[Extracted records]
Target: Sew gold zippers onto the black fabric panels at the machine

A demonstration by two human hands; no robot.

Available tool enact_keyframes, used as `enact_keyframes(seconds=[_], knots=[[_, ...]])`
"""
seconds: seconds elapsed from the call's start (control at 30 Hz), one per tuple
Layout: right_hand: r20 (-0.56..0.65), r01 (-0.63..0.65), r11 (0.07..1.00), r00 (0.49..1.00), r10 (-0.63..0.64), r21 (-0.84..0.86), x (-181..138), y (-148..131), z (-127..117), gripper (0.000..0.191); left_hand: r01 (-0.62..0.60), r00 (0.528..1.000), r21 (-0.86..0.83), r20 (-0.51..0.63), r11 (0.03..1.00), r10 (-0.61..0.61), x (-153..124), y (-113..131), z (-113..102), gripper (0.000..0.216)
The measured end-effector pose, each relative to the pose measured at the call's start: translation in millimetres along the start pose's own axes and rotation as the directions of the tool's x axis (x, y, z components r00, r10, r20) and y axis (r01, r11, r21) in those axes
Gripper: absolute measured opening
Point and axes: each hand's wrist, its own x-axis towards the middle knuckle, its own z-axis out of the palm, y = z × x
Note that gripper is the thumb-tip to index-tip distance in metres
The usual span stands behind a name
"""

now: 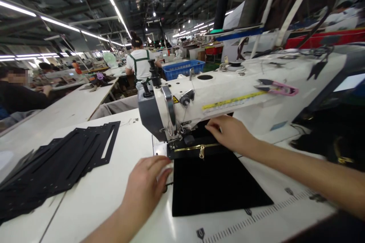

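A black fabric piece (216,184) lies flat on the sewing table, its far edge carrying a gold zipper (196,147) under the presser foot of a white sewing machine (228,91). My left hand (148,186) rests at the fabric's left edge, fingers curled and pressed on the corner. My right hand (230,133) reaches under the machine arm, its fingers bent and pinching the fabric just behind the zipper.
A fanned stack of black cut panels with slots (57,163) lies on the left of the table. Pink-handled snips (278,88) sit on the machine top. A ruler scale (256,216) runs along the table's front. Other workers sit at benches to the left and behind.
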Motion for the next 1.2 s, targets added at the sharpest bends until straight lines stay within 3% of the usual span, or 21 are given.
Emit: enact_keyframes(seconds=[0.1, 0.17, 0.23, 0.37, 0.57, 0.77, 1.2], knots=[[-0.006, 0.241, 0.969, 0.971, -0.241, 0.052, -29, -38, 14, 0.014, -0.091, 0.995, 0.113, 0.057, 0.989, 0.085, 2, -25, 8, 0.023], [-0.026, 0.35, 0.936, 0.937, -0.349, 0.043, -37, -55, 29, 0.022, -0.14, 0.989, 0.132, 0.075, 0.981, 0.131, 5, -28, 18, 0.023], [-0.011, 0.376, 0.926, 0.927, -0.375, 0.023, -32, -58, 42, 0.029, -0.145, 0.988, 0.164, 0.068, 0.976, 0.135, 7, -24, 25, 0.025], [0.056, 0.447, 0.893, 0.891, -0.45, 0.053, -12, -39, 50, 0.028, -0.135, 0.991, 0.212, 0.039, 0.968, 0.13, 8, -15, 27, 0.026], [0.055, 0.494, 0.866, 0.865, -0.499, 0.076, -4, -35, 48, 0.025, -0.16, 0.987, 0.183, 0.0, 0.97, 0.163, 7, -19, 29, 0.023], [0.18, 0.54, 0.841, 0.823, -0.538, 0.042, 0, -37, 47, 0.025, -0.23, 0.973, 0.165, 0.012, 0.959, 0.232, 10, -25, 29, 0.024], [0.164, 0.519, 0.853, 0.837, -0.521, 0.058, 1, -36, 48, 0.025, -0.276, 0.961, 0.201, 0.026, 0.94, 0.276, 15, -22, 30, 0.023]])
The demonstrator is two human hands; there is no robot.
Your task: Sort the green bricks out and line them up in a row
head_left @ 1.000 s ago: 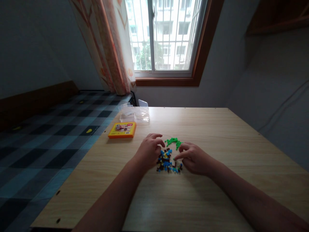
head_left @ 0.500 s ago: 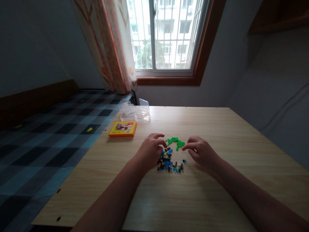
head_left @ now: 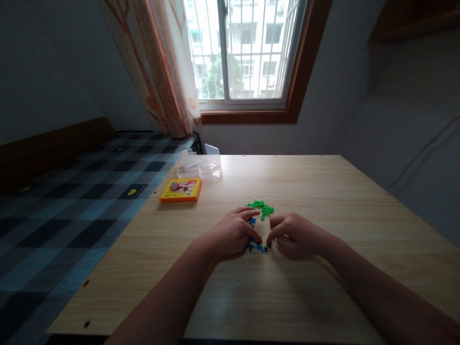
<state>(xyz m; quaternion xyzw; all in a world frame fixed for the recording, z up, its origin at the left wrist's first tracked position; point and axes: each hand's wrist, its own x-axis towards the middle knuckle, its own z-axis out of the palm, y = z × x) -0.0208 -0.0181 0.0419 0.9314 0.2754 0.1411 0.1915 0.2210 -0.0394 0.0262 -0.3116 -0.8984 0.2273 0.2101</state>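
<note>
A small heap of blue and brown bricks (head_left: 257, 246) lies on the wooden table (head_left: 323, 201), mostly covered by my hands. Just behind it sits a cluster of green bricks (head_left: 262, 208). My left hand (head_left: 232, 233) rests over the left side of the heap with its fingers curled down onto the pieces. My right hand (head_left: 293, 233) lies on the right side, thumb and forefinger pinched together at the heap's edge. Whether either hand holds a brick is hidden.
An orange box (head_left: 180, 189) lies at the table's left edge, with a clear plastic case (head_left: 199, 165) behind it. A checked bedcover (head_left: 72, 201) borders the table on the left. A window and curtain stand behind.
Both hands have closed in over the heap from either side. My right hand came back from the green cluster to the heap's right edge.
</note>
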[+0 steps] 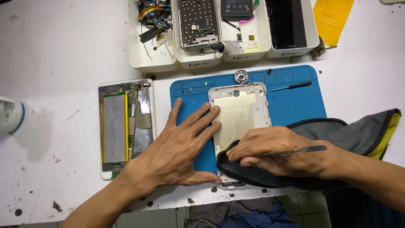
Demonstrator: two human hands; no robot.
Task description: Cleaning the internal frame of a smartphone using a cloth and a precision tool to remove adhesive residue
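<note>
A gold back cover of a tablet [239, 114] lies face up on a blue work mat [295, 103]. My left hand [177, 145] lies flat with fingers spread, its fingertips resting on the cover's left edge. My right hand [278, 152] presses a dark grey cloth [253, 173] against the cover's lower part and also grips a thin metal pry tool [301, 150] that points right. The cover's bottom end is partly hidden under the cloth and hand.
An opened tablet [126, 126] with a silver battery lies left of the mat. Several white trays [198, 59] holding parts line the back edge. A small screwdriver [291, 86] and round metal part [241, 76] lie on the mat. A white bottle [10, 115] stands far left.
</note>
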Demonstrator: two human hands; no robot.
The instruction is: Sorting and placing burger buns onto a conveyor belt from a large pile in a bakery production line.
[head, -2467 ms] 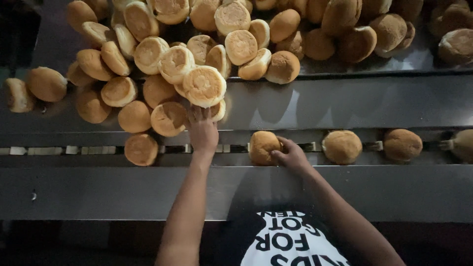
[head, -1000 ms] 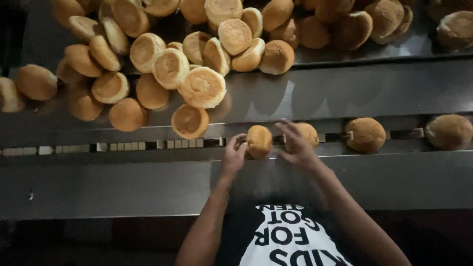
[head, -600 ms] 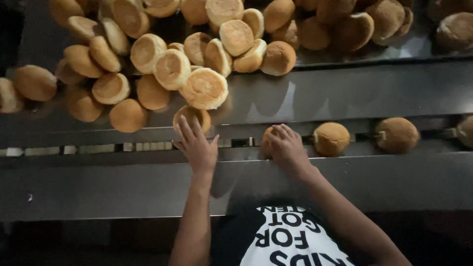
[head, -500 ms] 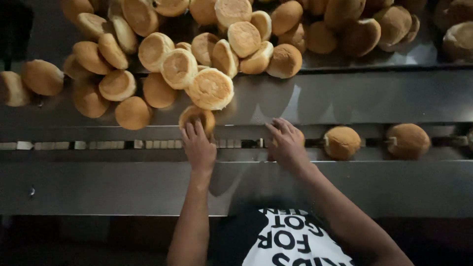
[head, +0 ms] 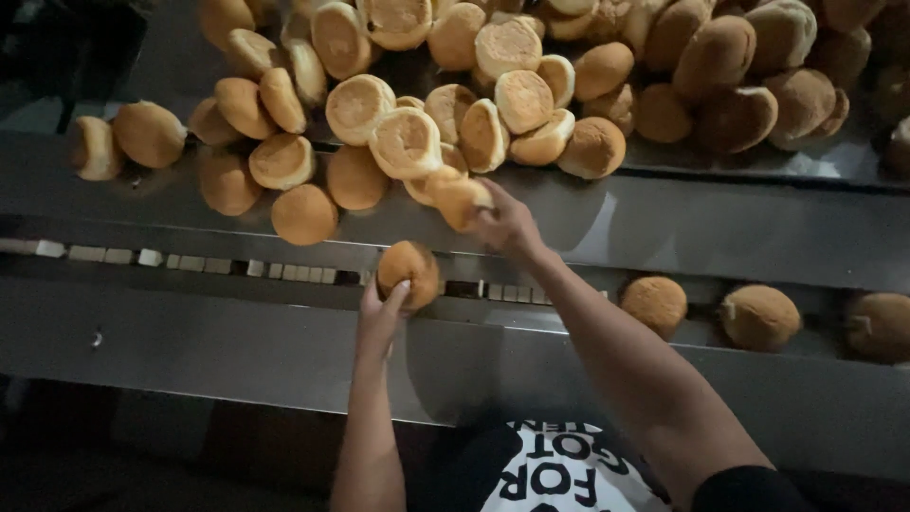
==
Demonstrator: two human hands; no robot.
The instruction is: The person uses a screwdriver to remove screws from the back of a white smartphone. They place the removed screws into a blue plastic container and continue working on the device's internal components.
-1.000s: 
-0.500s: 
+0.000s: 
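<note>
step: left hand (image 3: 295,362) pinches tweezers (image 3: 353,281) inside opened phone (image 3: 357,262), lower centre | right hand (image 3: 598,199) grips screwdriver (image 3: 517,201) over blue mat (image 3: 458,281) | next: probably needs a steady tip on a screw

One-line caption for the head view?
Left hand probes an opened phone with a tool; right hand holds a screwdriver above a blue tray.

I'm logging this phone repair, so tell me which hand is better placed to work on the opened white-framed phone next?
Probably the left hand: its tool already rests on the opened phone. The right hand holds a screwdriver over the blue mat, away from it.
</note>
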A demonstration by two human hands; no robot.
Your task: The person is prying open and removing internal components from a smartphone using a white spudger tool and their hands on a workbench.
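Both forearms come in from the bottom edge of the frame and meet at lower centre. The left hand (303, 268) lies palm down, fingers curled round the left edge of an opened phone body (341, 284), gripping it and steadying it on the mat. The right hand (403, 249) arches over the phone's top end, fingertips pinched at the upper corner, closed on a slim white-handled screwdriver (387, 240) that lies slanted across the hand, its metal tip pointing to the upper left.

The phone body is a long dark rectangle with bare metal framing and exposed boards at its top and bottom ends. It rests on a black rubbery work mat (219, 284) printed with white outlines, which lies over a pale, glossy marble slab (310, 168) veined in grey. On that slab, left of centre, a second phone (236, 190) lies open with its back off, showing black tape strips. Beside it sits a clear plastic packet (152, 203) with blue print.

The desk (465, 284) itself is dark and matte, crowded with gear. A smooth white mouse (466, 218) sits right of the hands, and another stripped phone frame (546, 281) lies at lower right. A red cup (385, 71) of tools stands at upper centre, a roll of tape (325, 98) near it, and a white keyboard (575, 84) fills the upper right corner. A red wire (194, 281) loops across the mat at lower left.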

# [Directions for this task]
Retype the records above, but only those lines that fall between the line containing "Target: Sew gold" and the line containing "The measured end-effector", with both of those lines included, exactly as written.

# [Answer below]
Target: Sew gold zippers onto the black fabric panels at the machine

A demonstration by two human hands; no robot.

Available tool enact_keyframes, used as `enact_keyframes(seconds=[_], knots=[[_, ...]])`
"""
seconds: seconds elapsed from the call's start (control at 30 Hz), one per tuple
Layout: right_hand: r20 (-0.56..0.65), r01 (-0.63..0.65), r11 (0.07..1.00), r00 (0.49..1.00), r10 (-0.63..0.64), r21 (-0.84..0.86), x (-181..138), y (-148..131), z (-127..117), gripper (0.000..0.191); left_hand: r01 (-0.62..0.60), r00 (0.528..1.000), r21 (-0.86..0.83), r20 (-0.51..0.63), r11 (0.03..1.00), r10 (-0.61..0.61), x (-153..124), y (-113..131), z (-113..102), gripper (0.000..0.216)
The measured end-effector pose, each relative to the pose measured at the call's start: translation in millimetres along the start pose's own axes and rotation as the directions of the tool's x axis (x, y, z components r00, r10, r20) and y axis (r01, r11, r21) in those axes

There is no more to add to the answer.